The statistical damage constitutive model of the AR-GFRC, which considers residual strength, is based on the statistical meso-damage theory, microcontinuum theory, and composite material theory. It is assumed that the concrete consists of a series of isotropic elastic micro-units prior to failure and that the micro-unit strength follows a Weibull distribution; in addition, the interface between the alkali-resistant glass fiber and concrete matrix is not considered. However, if these two assumptions are not met, the calculation formula may not be applicable.

In the uniaxial tensile test, the lateral parts of the concrete were not damaged, and the part that was damaged due to axial stress after the axial failure was damaged due to residual stress. These observations are consistent with the results and stress-strain behavior of high strength concrete reinforced with glass fiber carried out by Muhammed [43].

The stress-strain curve that takes into consideration the residual strength effect is less affected by the interface discontinuity problem and is more representative of actual conditions. In practical engineering, the different parameters of the stress-strain curves of the AR-GFRC can be accurately described by the proposed constitutive model, and the parameters of this model have definitive physical meaning.

7. Conclusions

Uniaxial tensile tests were conducted for concrete with additions of alkali-resistant glass fiber with different fiber contents.

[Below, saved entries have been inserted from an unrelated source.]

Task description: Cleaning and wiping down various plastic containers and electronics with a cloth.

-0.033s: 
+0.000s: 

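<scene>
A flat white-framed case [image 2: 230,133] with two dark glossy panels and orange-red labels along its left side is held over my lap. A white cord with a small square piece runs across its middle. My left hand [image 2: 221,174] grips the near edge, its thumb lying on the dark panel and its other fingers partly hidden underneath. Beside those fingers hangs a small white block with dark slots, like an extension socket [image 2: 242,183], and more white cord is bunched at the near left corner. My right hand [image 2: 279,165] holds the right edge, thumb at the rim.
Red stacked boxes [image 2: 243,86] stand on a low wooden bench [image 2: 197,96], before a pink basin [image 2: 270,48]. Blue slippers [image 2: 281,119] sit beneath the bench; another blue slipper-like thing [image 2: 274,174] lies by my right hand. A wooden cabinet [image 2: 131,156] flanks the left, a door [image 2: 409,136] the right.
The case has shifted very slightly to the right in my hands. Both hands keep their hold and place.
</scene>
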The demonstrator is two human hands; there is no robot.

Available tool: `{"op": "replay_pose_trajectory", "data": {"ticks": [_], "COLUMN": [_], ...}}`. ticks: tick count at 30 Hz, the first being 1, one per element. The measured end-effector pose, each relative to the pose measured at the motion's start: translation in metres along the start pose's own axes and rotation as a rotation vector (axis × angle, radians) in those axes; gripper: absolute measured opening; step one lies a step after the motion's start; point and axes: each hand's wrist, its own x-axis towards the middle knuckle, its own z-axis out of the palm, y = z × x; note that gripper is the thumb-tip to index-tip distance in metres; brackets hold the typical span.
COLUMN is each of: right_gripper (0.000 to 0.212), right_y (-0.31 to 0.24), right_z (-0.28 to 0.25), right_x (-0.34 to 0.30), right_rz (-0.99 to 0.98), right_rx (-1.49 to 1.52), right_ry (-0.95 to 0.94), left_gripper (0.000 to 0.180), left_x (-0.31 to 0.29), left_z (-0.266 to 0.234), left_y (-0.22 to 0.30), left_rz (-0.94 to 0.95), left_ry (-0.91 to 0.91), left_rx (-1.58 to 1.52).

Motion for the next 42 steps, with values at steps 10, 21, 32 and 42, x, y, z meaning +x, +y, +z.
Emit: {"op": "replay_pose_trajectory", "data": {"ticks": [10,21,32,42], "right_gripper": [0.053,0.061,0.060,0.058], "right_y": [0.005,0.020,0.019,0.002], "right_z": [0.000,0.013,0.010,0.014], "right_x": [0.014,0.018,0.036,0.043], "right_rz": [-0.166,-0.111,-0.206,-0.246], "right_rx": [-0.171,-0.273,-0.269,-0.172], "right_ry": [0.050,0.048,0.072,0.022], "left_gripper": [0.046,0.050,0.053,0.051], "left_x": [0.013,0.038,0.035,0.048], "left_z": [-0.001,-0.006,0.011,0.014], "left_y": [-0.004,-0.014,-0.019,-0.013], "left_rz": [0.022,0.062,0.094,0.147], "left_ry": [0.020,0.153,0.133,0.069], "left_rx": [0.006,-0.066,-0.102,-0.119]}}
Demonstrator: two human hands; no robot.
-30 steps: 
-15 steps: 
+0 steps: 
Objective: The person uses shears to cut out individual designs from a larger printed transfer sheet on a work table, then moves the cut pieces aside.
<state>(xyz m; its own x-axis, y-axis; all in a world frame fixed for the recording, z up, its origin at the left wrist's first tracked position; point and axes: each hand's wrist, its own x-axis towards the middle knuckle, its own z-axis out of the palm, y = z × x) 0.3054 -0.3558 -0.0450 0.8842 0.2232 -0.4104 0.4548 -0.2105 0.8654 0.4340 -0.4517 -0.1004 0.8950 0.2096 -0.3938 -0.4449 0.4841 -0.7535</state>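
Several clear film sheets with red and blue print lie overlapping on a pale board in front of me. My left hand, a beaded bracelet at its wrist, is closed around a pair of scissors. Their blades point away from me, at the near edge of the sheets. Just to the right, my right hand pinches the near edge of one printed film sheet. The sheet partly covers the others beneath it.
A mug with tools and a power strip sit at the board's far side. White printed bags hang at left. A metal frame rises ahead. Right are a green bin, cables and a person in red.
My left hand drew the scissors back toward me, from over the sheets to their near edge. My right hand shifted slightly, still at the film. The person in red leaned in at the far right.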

The effects of fiber content on the concrete tensile strength were described macroscopically based on the types of failures of the concrete specimens.

(1)

A new damage variable of the AR-GFRC was defined based on the results of the uniaxial tensile test and the stress-strain curve was redefined by taking into consideration the residual strength.

(2)

The meso-statistical damage theory, microcontinuum theory, and composite material theory were used to develop a statistical damage constitutive equation of the AR-GFRC based on a Weibull distribution. The calculation methods for determining the mechanical and statistical parameters of the concrete have been provided, and the research results can be used to provide reference data for practical concrete engineering.

(3)

The constitutive theoretical curve was verified in MATLAB based on the uniaxial tensile test data of the concrete. The theoretical and experimental stress-strain curves of the AR-GFRC were in good agreement.

(4)

The fiber contents (0.5%, 1%, and 1.5%) and the size and shape parameters in the constitutive equation were quantified, and it was determined that the proposed model was well suited to describe the microscopic damage evolution and failure mechanism of the concrete while considering the residual strength effects. The results provide a theoretical basis and have practical application value.